Personne, avec de grosses et lourdes mains, n'était plus leste et plus adroit pour exécuter une opération ou faire une expérience, et c'est sous lui, et en préparant ses leçons pour l'Ecole polytechnique, aidé de ses conseils et souvent de sa personne, que j'ai acquis quelque dextérité en ce genre.
Il s'en fallait de beaucoup qu'il fût orateur, dans sa chaire non plus qu'ailleurs ; son divin maître, Fourcroy, malgré ses efforts, n'avait pu parvenir à lui inoculer le don de sa facile et éloquente parole, et encore moins celui de son assurance ; toutefois, il ne manquait ni de méthode ni de clarté, et quoiqu'il y eût un peu d'obscurité dans ses phrases, il n'en faisait pas moins jaillir assez souvent des jets de lumière qui dissipaient le nuage, et on était tout étonné de la finesse et de la justesse de ses explications, ainsi que de l'importance du fait qui en faisait le sujet.
Sa voix était grêle et presqu'éteinte, et ses yeux, comme ceux de Bourdaloue, dans sa chaire apostolique, demeuraient à demi-fermés lorsqu'il discourait, ce qui était dû probablement, à sa grande timidité.
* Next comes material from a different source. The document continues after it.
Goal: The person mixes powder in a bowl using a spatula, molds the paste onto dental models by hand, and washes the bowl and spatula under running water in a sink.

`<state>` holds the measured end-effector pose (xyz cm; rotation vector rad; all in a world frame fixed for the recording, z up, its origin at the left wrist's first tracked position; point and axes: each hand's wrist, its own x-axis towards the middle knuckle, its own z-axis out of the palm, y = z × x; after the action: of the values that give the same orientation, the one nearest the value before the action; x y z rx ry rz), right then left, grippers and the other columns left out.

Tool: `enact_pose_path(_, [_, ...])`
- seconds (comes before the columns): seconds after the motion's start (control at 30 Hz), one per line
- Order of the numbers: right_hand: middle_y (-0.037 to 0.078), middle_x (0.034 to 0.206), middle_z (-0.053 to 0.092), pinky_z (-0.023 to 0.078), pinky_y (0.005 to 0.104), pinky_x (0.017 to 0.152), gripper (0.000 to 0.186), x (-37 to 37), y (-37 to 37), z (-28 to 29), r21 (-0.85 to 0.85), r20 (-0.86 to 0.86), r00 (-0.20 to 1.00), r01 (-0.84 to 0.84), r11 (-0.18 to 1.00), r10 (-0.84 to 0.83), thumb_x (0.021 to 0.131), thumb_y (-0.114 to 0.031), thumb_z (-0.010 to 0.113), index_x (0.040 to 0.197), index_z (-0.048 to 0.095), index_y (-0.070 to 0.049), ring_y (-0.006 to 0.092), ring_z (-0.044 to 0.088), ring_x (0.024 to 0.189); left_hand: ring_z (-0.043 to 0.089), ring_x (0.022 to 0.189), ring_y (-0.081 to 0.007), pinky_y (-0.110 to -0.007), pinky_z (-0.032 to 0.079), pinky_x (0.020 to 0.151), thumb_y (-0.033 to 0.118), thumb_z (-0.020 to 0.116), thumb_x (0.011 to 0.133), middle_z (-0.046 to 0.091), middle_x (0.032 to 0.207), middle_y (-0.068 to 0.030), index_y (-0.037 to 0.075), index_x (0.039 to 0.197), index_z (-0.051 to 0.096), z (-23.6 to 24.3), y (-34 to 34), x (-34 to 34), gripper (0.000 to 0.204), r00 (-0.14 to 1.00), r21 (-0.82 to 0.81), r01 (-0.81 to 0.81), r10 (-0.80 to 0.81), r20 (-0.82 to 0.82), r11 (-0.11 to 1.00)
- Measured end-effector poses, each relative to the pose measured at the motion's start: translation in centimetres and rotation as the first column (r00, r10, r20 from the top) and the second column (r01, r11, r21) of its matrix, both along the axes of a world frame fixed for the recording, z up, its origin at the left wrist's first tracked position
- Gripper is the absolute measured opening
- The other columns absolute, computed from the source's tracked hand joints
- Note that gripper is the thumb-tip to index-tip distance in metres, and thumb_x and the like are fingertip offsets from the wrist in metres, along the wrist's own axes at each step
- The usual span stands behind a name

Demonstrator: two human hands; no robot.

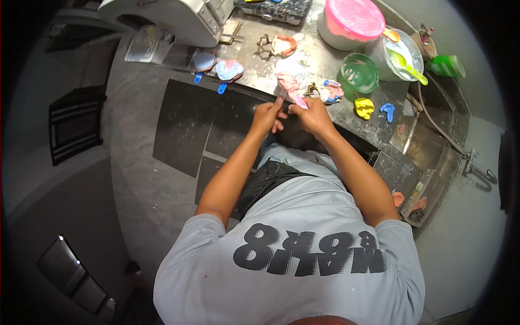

J'ai reçu souvent les confidences des tortures morales et physiques que lui faisait éprouver l'approche d'une leçon qu'il devait donner en présence d'un public nombreux ; je ne comprenais pas bien alors sa peine ; mais, plus tard, en proie moi-même à une incroyable timidité, j'ai deviné toute sa souffrance.
Ce savant, dont le mérite n'avait pu échapper à la juste appréciation de Napoléon, et qui avait ses entrées à la Malmaison, est cependant le seul des illustrations scientifiques, qui n'ait pas été élevé en dignité ; un bout de ruban rouge attaché à sa boutonnière a été l'unique récompense de son mérite. Bonaparte, qui connaissait si bien les hommes, avait-il compris que la place de Vauquelin était marquée autour de ses fourneaux, et que c'était là seulement qu'il était appelé à rendre de grands services ?
Sa promotion à la Chambre des députés apporta une grande lacune dans les travaux de l'illustre chimiste ; une perte prématurée dont il ne s'est jamais consolé, celle de son intime ami Fourcroy, fut pour lui un grand sujet de deuil et de découragement ; une profonde mélancolie, qui l'accompagna jusqu'au tombeau, s'était emparée de lui, et la chimie eut à déplorer, presque en même temps, la perte de deux savants qui avaient si fort contribué à ses progrès.